Deflasi ini melanjutkan tren yang sudah terjadi sejak Mei 2024, di mana Indonesia mulai mencatat deflasi sebesar 0,03 persen. Kondisi ini terus memburuk pada bulan-bulan berikutnya dengan deflasi sebesar 0,08 persen pada Juni 2024, kemudian mencapai puncaknya di 0,18 persen pada Juli 2024. Meski Agustus 2024 sempat menunjukkan perbaikan dengan deflasi kembali ke level 0,03 persen, pada September 2024 deflasi kembali memperdalam hingga 0,12 persen.
Menurut Amalia, deflasi yang terjadi dalam beberapa bulan terakhir ini terutama disebabkan oleh penurunan harga komoditas yang tergolong bergejolak, seperti bahan bakar non-subsidi dan beberapa komoditas makanan. Ia mencatat bahwa harga bensin dan solar turun tajam pada September 2024, yang berdampak langsung pada angka deflasi.
“Penurunan harga BBM pada bulan September, terutama untuk bahan bakar khusus non-subsidi seperti bensin dan solar, berkontribusi besar terhadap deflasi. Bensin mencatat deflasi sebesar 0,72 persen, sedangkan solar mencapai 0,74 persen,” jelas Amalia.
Penurunan harga bensin ini menyumbang andil deflasi sebesar 0,04 persen, menjadikannya deflasi terdalam sejak Desember 2023.

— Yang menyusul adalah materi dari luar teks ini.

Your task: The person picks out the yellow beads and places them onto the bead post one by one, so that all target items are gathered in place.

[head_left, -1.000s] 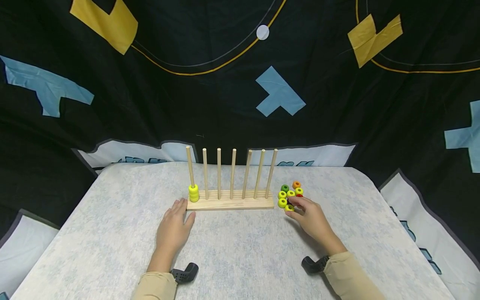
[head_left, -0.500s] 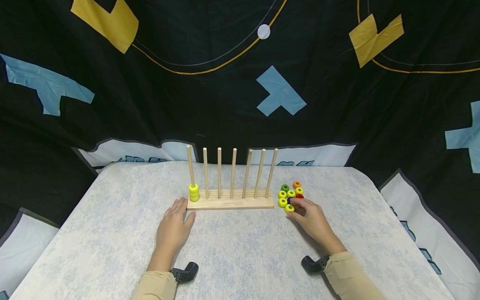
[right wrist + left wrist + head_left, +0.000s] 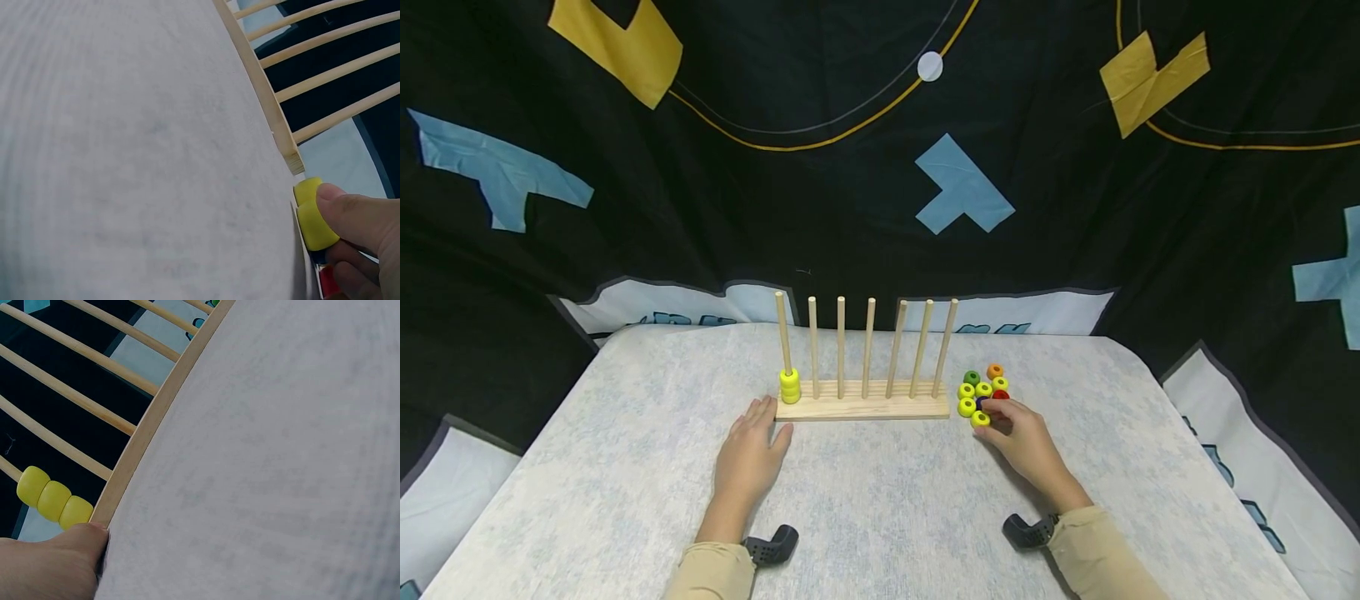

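My left hand (image 3: 749,461) lies on the table with its fingers extended, the fingertips at the left corner of the wooden peg rack's base (image 3: 865,410). In the left wrist view its thumb (image 3: 84,544) is right at the base's edge. Three yellow beads (image 3: 789,387) are stacked on the leftmost peg. My right hand (image 3: 1026,437) is at the loose beads right of the rack, pinching the nearest yellow bead (image 3: 981,419) between thumb and curled forefinger. A dark blue bead (image 3: 318,256) and a red bead (image 3: 328,281) show beside those fingers.
Several other loose yellow beads (image 3: 966,391), a green bead (image 3: 972,378) and an orange bead (image 3: 995,371) lie close together on the table (image 3: 880,508). The rack's other upright pegs (image 3: 868,346) hold no beads. A black curtain (image 3: 775,217) hangs behind.
My right fingertips have shifted slightly right at the near yellow bead, so more of the dark blue and red beads shows. The left hand stays in place.
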Motion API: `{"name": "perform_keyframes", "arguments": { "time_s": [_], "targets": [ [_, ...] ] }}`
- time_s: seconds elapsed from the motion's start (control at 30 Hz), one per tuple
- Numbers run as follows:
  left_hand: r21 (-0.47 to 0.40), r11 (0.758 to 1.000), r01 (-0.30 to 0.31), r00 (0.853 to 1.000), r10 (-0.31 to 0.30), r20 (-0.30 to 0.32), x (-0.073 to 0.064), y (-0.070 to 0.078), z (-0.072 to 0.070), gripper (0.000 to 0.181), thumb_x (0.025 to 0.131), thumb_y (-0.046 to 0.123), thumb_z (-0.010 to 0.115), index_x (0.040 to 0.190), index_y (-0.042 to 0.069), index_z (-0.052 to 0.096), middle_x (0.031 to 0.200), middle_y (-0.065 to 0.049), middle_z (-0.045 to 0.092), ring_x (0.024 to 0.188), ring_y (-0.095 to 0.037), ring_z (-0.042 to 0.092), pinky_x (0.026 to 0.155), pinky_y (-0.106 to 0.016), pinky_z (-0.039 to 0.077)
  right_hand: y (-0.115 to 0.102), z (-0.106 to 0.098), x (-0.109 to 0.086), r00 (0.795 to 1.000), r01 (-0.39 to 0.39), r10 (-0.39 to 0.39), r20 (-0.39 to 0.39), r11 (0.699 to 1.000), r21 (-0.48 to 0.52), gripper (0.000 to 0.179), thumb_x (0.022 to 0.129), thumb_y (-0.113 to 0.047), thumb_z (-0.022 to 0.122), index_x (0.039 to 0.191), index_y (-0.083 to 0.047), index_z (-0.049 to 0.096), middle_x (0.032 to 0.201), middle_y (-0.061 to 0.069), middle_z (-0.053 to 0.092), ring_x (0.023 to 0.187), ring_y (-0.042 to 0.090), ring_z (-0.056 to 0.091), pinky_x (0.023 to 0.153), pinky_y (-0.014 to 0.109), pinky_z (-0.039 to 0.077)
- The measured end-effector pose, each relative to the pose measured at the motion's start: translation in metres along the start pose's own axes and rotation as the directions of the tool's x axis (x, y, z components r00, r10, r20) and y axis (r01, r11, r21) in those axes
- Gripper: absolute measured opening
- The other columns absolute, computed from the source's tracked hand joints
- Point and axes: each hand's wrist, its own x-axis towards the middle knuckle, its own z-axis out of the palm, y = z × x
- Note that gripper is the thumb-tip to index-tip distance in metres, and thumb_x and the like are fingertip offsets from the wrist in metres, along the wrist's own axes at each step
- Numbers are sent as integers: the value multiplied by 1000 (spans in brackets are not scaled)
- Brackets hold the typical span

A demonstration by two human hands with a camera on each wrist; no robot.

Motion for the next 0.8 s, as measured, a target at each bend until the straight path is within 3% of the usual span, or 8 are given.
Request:
{"name": "perform_keyframes", "arguments": {
  "time_s": [0.4, 0.8],
  "targets": [
    [-7, 1000, -10, 1000, 9, -10, -1, 0, -1, 61, 101, 30, 55, 149, -4, 39, 157, -21, 37, 149, -38, 30, 124, -52, 21, -1, 3, 3, 1000, 0, 0, 8, 1000, 14, 46, 82, -17, 83, 123, -4, 66, 108, 7, 70, 98, 20, 68, 84, 35, 60],
    [-6, 1000, -13, 1000, 12, -13, -1, 1, -1, 61, 101, 30, 55, 148, -5, 39, 156, -22, 38, 148, -38, 30, 124, -52, 21, 0, 6, 1, 997, -73, 73, 20, 997, -32, 39, 85, -23, 80, 119, -8, 70, 105, 7, 72, 93, 19, 69, 82, 38, 60]
  ]
}}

Kelompok makanan, minuman, dan tembakau juga menjadi penyumbang utama deflasi pada September 2024. Kelompok ini mencatat deflasi sebesar 0,59 persen, dengan kontribusi terhadap deflasi keseluruhan mencapai 0,17 persen. Beberapa komoditas dalam kelompok ini, seperti cabai dan beras, mengalami penurunan harga yang signifikan, turut menekan inflasi.
Sulsel sendiri termasuk dalam salah satu provinsi yang turut mendapat sebaran deflasi di Indonesia.
Dari 38 Provinsi, 24 Provinsi mencatat deflasi per September 2024 kemarin. Papua Barat menjadi provinsi dengan deflasi terdalam, mencapai 0,92 persen, sedangkan Maluku Utara mencatat inflasi tertinggi dengan angka 0,56 persen. Hal ini menunjukkan adanya variasi dalam pola harga komoditas di berbagai daerah.